Sonia Braga e Kleber Mendonça Filho, no Festival de Cannes. Foto: Reprodução da página oficial do filme Aquarius no Facebook
Sonia Braga e Kleber Mendonça Filho, no Festival de Cannes. Foto: Reprodução / Facebook

Aquarius
, segundo longa-metragem do cineasta pernambucano Kleber Mendonça Filho, que estreia nos cinemas do País no dia 1° de setembro, é desses filmes que desconcertam o público logo na primeira 
cena. Em tomadas aéreas do Recife da primeira metade do século 20, imagens em preto e branco da orla da praia de Boa Viagem fundem-se à música Hoje, de Taiguara. Compositor mais censurado durante o regime militar, ele inicia a canção com a frase “Hoje, trago em meu corpo as marcas do meu tempo”.

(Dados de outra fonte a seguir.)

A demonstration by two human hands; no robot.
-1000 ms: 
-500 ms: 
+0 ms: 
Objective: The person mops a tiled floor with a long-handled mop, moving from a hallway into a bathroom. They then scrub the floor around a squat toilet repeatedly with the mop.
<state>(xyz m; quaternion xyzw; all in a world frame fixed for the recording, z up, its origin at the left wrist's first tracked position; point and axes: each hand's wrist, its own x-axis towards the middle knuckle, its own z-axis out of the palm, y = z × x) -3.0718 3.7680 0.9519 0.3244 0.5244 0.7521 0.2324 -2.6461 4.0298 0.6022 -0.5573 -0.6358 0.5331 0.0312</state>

Clara (Sonia Braga), protagonista de Aquarius, uma jornalista aposentada e escritora, é alguém que parece ter inspirado o verso de Taiguara. Apaixonada por sua memória afetiva e altiva pela trajetória que construiu para si, ela enfrenta ao longo das 2h20 do filme um embate extenuante com a construtora Bonfim, que pretende demolir o Edifício Aquarius, onde ela reside, uma charmosa construção de três andares, construída à beira-mar na década de 1940, para ali erguer um arranha-céu e, com isso, faturar milhões. Única moradora a negar a venda de seu apartamento, Clara trava uma luta solitária contra a especulação imobiliária e transforma-se em uma espécie de heroína, plena de simbolismo de resistência em dias de concessões.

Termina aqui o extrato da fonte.